Quote exactly the lines spanning from the top of the data below to the line that contains "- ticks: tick", including both.

[Entries taken from a collection]
⟨

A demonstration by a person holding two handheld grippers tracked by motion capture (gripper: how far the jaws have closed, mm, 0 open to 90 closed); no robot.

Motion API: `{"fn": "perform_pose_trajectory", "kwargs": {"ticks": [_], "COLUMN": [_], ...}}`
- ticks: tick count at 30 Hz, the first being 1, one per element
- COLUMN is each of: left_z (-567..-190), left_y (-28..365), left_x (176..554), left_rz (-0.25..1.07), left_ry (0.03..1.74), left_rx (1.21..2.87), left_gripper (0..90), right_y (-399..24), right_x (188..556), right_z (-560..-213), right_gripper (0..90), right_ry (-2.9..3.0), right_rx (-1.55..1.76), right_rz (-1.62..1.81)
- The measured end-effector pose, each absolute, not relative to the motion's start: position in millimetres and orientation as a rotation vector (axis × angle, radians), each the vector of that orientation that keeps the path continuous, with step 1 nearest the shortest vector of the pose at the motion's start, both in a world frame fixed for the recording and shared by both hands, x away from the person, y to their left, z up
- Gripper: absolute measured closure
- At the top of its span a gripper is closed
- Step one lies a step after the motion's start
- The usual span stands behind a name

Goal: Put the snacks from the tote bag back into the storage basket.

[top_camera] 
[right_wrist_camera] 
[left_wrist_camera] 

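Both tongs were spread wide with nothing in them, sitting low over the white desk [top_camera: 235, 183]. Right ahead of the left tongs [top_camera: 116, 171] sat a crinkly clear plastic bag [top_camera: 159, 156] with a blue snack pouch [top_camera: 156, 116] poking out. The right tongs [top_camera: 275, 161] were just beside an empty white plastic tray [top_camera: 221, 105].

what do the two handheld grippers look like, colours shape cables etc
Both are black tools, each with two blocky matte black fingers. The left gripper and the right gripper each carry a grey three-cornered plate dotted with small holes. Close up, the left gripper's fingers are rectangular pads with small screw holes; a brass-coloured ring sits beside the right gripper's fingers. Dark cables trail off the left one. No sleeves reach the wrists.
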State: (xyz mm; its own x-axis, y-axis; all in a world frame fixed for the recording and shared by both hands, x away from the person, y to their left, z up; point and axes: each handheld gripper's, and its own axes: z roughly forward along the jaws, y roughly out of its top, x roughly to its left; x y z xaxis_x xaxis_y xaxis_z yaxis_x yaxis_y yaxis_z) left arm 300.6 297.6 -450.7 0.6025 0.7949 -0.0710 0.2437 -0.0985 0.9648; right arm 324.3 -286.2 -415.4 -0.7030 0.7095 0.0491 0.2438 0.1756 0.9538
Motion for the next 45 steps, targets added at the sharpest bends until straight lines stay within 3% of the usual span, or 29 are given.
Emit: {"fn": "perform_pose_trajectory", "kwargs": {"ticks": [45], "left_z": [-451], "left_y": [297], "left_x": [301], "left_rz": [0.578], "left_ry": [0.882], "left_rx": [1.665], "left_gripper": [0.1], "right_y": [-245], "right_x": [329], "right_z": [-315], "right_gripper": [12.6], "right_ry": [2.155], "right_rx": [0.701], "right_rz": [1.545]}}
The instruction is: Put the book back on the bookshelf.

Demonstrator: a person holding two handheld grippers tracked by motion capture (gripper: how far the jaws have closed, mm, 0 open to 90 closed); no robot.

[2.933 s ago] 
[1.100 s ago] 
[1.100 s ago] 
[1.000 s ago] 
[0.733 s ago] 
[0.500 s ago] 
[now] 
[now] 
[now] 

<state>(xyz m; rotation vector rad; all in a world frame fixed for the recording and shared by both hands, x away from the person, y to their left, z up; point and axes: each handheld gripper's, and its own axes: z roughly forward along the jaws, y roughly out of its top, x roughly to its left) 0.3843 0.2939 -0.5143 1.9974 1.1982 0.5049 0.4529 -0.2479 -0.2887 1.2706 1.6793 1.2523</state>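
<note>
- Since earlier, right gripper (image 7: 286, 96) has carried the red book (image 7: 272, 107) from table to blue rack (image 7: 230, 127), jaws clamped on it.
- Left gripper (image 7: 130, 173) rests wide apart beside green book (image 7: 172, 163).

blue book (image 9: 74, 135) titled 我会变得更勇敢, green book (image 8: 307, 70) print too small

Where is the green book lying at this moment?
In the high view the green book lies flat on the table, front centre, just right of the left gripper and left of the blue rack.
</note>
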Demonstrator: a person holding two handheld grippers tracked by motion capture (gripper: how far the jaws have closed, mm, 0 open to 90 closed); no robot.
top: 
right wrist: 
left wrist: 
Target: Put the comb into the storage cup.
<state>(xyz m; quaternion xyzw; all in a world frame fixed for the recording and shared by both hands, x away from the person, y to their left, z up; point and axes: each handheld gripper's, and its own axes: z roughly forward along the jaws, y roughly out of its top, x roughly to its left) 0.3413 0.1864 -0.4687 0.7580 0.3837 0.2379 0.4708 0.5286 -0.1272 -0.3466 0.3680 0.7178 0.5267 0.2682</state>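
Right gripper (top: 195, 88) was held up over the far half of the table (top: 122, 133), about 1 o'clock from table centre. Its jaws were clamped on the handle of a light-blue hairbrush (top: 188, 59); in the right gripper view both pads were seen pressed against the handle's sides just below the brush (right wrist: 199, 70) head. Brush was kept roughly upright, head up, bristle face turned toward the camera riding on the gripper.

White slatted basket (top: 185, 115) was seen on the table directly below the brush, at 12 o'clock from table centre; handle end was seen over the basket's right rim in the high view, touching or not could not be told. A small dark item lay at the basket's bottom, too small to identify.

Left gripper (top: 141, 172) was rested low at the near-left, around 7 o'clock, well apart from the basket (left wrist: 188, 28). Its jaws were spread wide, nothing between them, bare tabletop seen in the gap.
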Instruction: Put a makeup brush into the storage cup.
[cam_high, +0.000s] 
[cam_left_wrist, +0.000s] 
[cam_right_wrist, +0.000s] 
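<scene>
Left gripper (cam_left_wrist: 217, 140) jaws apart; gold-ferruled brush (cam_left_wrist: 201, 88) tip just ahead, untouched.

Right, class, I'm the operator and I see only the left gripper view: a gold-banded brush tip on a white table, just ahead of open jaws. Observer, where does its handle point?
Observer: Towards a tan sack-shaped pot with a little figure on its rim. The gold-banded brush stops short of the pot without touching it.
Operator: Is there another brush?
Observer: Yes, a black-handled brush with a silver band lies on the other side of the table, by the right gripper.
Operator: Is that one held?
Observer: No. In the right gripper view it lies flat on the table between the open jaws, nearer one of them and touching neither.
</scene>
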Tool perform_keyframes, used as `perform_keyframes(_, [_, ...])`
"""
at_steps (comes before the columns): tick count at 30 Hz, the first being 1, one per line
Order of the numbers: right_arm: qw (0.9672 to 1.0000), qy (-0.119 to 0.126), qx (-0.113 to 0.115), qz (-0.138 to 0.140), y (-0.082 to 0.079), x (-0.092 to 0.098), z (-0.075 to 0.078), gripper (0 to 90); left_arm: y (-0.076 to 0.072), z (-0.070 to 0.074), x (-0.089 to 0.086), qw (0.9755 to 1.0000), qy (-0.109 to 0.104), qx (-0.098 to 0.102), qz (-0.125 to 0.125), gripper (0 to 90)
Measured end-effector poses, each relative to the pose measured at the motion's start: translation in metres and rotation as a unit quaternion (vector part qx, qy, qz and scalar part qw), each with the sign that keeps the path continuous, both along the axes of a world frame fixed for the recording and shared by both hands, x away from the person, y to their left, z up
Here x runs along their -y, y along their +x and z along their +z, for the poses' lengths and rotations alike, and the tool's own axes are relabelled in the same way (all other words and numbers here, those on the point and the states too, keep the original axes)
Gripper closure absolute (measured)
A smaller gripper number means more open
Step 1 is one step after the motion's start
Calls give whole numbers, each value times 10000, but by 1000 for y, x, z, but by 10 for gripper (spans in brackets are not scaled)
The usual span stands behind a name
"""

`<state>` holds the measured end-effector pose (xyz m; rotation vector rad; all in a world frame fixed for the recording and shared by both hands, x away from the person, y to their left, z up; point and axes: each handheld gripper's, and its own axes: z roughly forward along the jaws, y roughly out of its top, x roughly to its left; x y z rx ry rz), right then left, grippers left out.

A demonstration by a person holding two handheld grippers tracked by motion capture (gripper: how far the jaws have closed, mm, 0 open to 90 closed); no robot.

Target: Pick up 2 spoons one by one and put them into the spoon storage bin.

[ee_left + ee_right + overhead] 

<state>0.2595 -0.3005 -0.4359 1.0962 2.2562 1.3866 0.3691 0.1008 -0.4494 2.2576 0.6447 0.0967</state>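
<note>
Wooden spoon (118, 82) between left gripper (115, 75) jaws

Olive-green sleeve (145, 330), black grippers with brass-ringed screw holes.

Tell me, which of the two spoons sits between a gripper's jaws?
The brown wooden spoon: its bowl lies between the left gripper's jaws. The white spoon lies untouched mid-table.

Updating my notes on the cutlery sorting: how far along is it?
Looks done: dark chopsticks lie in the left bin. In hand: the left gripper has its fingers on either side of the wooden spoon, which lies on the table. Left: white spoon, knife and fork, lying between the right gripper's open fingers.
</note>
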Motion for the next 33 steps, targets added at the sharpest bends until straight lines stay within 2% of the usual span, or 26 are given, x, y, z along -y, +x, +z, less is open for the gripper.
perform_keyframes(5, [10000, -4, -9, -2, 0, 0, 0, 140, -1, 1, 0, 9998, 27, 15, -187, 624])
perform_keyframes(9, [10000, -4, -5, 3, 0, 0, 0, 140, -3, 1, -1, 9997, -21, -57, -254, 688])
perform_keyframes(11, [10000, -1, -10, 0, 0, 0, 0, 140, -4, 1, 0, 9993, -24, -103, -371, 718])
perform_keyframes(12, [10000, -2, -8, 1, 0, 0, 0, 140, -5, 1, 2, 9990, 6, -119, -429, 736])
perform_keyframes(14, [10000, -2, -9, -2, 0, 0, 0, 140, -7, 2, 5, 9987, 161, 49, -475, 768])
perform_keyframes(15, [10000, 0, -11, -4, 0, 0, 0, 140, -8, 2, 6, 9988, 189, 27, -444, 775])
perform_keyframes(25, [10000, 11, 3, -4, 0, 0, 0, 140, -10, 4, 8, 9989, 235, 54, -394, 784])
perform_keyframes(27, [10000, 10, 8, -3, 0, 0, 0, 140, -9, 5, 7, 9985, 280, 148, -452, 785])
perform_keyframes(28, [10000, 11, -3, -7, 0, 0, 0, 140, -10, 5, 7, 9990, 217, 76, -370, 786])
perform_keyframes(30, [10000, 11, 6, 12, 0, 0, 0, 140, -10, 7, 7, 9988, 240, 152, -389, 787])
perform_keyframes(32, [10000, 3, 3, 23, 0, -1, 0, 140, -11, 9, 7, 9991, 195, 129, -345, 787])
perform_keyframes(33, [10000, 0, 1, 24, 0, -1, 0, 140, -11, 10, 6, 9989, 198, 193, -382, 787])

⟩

Worked solution:
A demonstration by a person holding two handheld grippers tracked by motion capture (gripper: how far the jaws have closed, mm, 0 open to 90 closed); no robot.

Motion API: `{"fn": "perform_pose_trajectory", "kwargs": {"ticks": [_], "COLUMN": [_], ...}}`
- ticks: tick count at 30 Hz, the first being 1, one per element

The exercise has been completed.